## Required action
Every line of the listing should be repeated exactly.

## Data extract
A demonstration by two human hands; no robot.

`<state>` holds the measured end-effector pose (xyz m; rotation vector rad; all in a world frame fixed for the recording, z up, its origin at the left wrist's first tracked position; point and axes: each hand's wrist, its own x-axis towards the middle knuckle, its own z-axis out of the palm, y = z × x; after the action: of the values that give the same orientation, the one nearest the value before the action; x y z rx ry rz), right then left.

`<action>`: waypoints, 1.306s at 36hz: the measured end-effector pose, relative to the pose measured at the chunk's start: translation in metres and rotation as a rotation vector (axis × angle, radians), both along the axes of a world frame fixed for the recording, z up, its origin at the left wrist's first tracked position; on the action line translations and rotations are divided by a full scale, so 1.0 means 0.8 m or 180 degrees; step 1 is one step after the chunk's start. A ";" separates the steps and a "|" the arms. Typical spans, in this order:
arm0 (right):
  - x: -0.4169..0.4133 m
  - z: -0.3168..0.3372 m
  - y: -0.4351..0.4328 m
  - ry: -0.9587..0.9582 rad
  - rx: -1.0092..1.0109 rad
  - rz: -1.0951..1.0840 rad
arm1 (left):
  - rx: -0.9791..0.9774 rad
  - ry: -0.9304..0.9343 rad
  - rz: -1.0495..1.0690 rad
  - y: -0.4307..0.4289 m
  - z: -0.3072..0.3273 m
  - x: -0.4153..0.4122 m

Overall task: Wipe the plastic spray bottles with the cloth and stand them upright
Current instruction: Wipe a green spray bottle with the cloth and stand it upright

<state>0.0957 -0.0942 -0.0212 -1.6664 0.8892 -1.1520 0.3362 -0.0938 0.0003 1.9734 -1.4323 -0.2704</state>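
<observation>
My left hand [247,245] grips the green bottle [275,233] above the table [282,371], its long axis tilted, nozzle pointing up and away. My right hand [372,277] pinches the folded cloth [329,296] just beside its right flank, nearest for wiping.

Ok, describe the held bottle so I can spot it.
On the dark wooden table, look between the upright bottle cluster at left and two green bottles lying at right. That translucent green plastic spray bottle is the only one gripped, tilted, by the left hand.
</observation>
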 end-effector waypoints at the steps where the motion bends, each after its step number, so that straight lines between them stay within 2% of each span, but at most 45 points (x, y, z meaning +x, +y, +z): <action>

## Completed task
A demonstration by two human hands; no robot.

`<state>` holds the measured end-effector pose (xyz m; rotation vector rad; all in a world frame fixed for the recording, z up, its origin at the left wrist's first tracked position; point and axes: each hand's wrist, its own x-axis towards the middle knuckle, its own z-axis out of the palm, y = z × x; after the action: of the values that give the same orientation, the one nearest the value before the action; x y z rx ry rz), right then left.

`<action>`: waypoints, 1.306s at 36hz: the measured end-effector pose, relative to the pose measured at the chunk's start: translation in metres and rotation as a rotation vector (axis × angle, radians), both along the axes of a world frame fixed for the recording, z up, its origin at the left wrist's first tracked position; on the action line translations and rotations are divided by a full scale, so 1.0 means 0.8 m or 180 degrees; step 1 is one step after the chunk's start. A ";" separates the steps and a "|" the arms. Typical spans, in this order:
arm0 (right):
  - x: -0.4169..0.4133 m
  - z: -0.3168..0.3372 m
  - y: -0.4351..0.4328 m
  - ry: -0.9587..0.9582 rad
  - rx: -1.0092..1.0109 rad
  - rz: -1.0951..1.0840 rad
arm1 (left):
  - rx: -0.9791..0.9774 rad
  - ry: -0.9304..0.9343 rad
  - rz: -1.0495..1.0690 rad
  - y: -0.4307..0.4289 m
  - z: -0.3072..0.3273 m
  - x: -0.4153..0.4122 m

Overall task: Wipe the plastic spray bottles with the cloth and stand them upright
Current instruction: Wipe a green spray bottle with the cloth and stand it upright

<state>0.0957 -0.0942 -0.0212 -1.6664 0.8892 -1.1520 0.3362 -0.0938 0.0003 1.9734 -1.4323 -0.2704</state>
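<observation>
My left hand [247,245] grips the green bottle [275,233] above the table [282,371], its long axis tilted, nozzle pointing up and away. My right hand [372,277] pinches the folded cloth [329,296] just beside its right flank, nearest for wiping.

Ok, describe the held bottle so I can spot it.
On the dark wooden table, look between the upright bottle cluster at left and two green bottles lying at right. That translucent green plastic spray bottle is the only one gripped, tilted, by the left hand.
</observation>
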 end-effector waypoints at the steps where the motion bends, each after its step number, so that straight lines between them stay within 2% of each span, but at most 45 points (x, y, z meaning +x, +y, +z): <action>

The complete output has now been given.